*Description of the task*
Everything in the data gets repeated exactly, except for the pictures.

*Information shown*
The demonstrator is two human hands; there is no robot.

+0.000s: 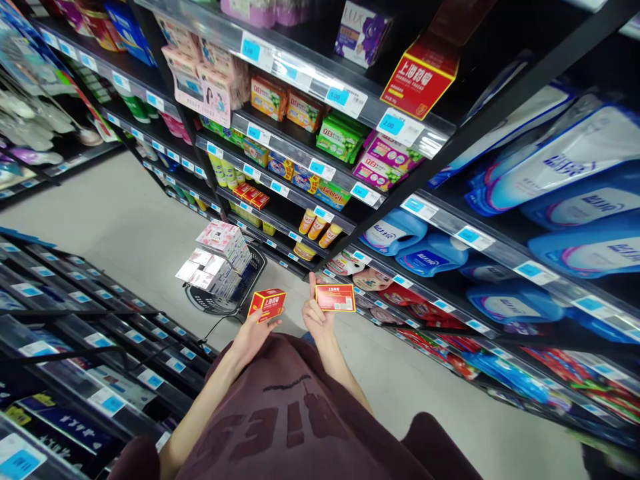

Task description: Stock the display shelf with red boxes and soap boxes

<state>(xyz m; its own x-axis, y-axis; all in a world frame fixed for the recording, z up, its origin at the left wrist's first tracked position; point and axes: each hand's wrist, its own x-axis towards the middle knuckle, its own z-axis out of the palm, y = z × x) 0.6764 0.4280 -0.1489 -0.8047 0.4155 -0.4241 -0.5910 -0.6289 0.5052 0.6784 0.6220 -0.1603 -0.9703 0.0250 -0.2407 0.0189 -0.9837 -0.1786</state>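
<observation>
In my left hand (255,331) is a small red soap box (269,305) with a yellow edge and white lettering, tilted so its top and front show. My right hand (319,313) grips a second red soap box (335,297), its flat face with a barcode turned up toward me; the index finger points out past it. Both boxes are apart, held in front of my waist. A matching red box (420,77) sits on the upper shelf, and several smaller red boxes (251,196) lie on a lower shelf.
A black shopping basket (200,301) stacked with white and pink boxes (223,239) stands on the floor ahead left. Shelves of soap (341,137) rise in front. Blue detergent bottles (425,257) fill the right side. Another shelf rack (80,353) stands close on the left.
</observation>
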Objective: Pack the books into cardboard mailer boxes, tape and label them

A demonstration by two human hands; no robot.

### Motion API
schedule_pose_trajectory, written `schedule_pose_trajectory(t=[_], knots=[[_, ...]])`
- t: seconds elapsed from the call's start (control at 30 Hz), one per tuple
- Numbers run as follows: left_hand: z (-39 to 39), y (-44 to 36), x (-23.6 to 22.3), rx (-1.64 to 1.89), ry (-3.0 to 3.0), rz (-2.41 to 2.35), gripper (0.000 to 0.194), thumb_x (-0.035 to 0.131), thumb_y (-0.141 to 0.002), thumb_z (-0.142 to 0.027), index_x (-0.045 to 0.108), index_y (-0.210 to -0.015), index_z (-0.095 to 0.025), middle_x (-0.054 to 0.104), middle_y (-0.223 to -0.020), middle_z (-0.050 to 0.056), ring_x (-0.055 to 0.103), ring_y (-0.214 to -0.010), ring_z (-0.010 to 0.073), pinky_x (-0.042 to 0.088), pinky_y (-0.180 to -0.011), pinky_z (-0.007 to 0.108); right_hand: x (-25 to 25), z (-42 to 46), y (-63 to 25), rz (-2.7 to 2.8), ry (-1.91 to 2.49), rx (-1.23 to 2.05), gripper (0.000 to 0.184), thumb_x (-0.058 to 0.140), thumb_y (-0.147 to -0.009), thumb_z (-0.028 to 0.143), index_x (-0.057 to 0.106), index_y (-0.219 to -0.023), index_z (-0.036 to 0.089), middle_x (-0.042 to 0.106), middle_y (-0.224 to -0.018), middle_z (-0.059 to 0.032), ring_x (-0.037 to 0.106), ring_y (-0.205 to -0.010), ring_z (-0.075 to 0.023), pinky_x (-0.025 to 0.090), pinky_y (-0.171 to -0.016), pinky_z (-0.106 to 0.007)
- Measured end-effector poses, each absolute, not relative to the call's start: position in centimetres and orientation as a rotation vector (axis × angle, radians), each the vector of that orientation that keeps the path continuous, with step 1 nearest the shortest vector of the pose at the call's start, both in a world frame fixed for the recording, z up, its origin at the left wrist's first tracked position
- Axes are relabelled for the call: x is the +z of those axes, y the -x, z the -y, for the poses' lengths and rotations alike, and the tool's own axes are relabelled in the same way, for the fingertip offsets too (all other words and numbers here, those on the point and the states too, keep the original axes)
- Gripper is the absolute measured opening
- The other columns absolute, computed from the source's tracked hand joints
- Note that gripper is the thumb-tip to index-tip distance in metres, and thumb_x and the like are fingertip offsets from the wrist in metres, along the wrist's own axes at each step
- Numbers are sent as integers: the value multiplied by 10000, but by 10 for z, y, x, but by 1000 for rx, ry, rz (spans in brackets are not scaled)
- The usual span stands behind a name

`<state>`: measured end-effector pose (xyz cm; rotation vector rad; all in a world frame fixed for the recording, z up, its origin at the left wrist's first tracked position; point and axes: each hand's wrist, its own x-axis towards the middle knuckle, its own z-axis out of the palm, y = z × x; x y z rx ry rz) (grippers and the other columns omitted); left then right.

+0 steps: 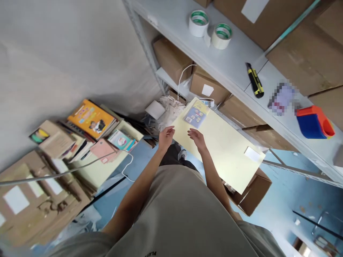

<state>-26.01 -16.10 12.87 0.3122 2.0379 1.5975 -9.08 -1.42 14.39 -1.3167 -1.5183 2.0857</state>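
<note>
My left hand [166,138] is over the left edge of a pale yellow tabletop [227,150]. Its fingers are loosely bent and apart, and nothing shows in them. My right hand [198,138] hovers above the table's near edge, fingers half curled and spread, also holding nothing visible. Just beyond both hands lies a flat purple and yellow booklet or packet [197,114] with small pictures on its cover; neither hand touches it. At the table's right end sits a small white card or pad [252,154].
A grey shelf [230,67] on the right bears two tape rolls [198,23], a yellow-black utility knife [255,80] and a blue-orange tape dispenser [313,123]. Book stacks [92,119] stand left. An open carton [254,192] is beneath the table's right end.
</note>
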Motion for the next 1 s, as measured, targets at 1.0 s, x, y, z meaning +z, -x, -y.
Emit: schedule_pose_trajectory(t=[1.0], knots=[[719, 321, 126, 2275, 1137, -2238, 438, 836, -871, -266, 711, -1284, -193, 781, -1433, 179, 738, -1389, 297, 584, -1262, 450, 186, 482, 313, 2417, 303, 2648, 551, 960, -891, 649, 841, -1227, 228, 906, -1273, -121, 866, -1149, -276, 680, -1099, -444]])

*Exercise result*
The demonstrator is two human hands; there is no robot.

+0.000s: 

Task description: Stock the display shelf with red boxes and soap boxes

<state>(xyz m; its own x-axis, y-axis; all in a world frame fixed for the recording, z up, its origin at the left wrist's first tracked position; point and axes: each hand's wrist, its own x-axis towards the middle knuckle, its own z-axis out of the palm, y = z × x) 0.6764 0.4280 -0.1489 -0.8047 0.4155 -0.4241 -0.5910 -0.6289 0.5052 0.6784 0.6220 -0.1603 -0.9703 0.0250 -0.2407 0.0189 -0.9837 -0.1786</state>
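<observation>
In my left hand (255,331) is a small red soap box (269,305) with a yellow edge and white lettering, tilted so its top and front show. My right hand (319,313) grips a second red soap box (335,297), its flat face with a barcode turned up toward me; the index finger points out past it. Both boxes are apart, held in front of my waist. A matching red box (420,77) sits on the upper shelf, and several smaller red boxes (251,196) lie on a lower shelf.
A black shopping basket (200,301) stacked with white and pink boxes (223,239) stands on the floor ahead left. Shelves of soap (341,137) rise in front. Blue detergent bottles (425,257) fill the right side. Another shelf rack (80,353) stands close on the left.
</observation>
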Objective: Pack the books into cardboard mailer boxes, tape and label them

A demonstration by two human hands; no robot.

### Motion API
schedule_pose_trajectory, written `schedule_pose_trajectory(t=[_], knots=[[_, ...]])`
- t: seconds elapsed from the call's start (control at 30 Hz), one per tuple
- Numbers run as follows: left_hand: z (-39 to 39), y (-44 to 36), x (-23.6 to 22.3), rx (-1.64 to 1.89), ry (-3.0 to 3.0), rz (-2.41 to 2.35), gripper (0.000 to 0.194), thumb_x (-0.035 to 0.131), thumb_y (-0.141 to 0.002), thumb_z (-0.142 to 0.027), index_x (-0.045 to 0.108), index_y (-0.210 to -0.015), index_z (-0.095 to 0.025), middle_x (-0.054 to 0.104), middle_y (-0.223 to -0.020), middle_z (-0.050 to 0.056), ring_x (-0.055 to 0.103), ring_y (-0.214 to -0.010), ring_z (-0.010 to 0.073), pinky_x (-0.042 to 0.088), pinky_y (-0.180 to -0.011), pinky_z (-0.007 to 0.108); right_hand: x (-25 to 25), z (-42 to 46), y (-63 to 25), rz (-2.7 to 2.8), ry (-1.91 to 2.49), rx (-1.23 to 2.05), gripper (0.000 to 0.184), thumb_x (-0.058 to 0.140), thumb_y (-0.147 to -0.009), thumb_z (-0.028 to 0.143), index_x (-0.057 to 0.106), index_y (-0.219 to -0.023), index_z (-0.036 to 0.089), middle_x (-0.042 to 0.106), middle_y (-0.224 to -0.018), middle_z (-0.059 to 0.032), ring_x (-0.037 to 0.106), ring_y (-0.205 to -0.010), ring_z (-0.075 to 0.023), pinky_x (-0.025 to 0.090), pinky_y (-0.171 to -0.016), pinky_z (-0.106 to 0.007)
- Measured end-effector poses, each absolute, not relative to the call's start: position in centimetres and orientation as a rotation vector (axis × angle, radians), each the vector of that orientation that keeps the path continuous, with step 1 nearest the shortest vector of the pose at the call's start, both in a world frame fixed for the recording, z up, its origin at the left wrist's first tracked position
- Axes are relabelled for the call: x is the +z of those axes, y the -x, z the -y, for the poses' lengths and rotations alike, and the tool's own axes are relabelled in the same way, for the fingertip offsets too (all other words and numbers here, those on the point and the states too, keep the original axes)
- Gripper is the absolute measured opening
- The other columns absolute, computed from the source's tracked hand joints
- Note that gripper is the thumb-tip to index-tip distance in metres, and thumb_x and the like are fingertip offsets from the wrist in metres, along the wrist's own axes at each step
- Numbers are sent as integers: the value multiplied by 10000, but by 10 for z, y, x, but by 1000 for rx, ry, rz (spans in brackets are not scaled)
- The usual span stands behind a name

`<state>`: measured end-effector pose (xyz cm; rotation vector rad; all in a world frame fixed for the recording, z up, its origin at the left wrist's first tracked position; point and axes: each hand's wrist, its own x-axis towards the middle knuckle, its own z-axis out of the palm, y = z × x; x y z rx ry rz) (grippers and the other columns omitted); left then right.

+0 steps: 

<state>-26.01 -16.10 12.87 0.3122 2.0379 1.5975 -9.08 -1.42 14.39 -1.3167 -1.5183 2.0857</state>
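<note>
My left hand [166,138] is over the left edge of a pale yellow tabletop [227,150]. Its fingers are loosely bent and apart, and nothing shows in them. My right hand [198,138] hovers above the table's near edge, fingers half curled and spread, also holding nothing visible. Just beyond both hands lies a flat purple and yellow booklet or packet [197,114] with small pictures on its cover; neither hand touches it. At the table's right end sits a small white card or pad [252,154].
A grey shelf [230,67] on the right bears two tape rolls [198,23], a yellow-black utility knife [255,80] and a blue-orange tape dispenser [313,123]. Book stacks [92,119] stand left. An open carton [254,192] is beneath the table's right end.
</note>
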Motion for the next 1 s, as measured, targets at 1.0 s, x, y, z meaning +z, -x, -y.
Emit: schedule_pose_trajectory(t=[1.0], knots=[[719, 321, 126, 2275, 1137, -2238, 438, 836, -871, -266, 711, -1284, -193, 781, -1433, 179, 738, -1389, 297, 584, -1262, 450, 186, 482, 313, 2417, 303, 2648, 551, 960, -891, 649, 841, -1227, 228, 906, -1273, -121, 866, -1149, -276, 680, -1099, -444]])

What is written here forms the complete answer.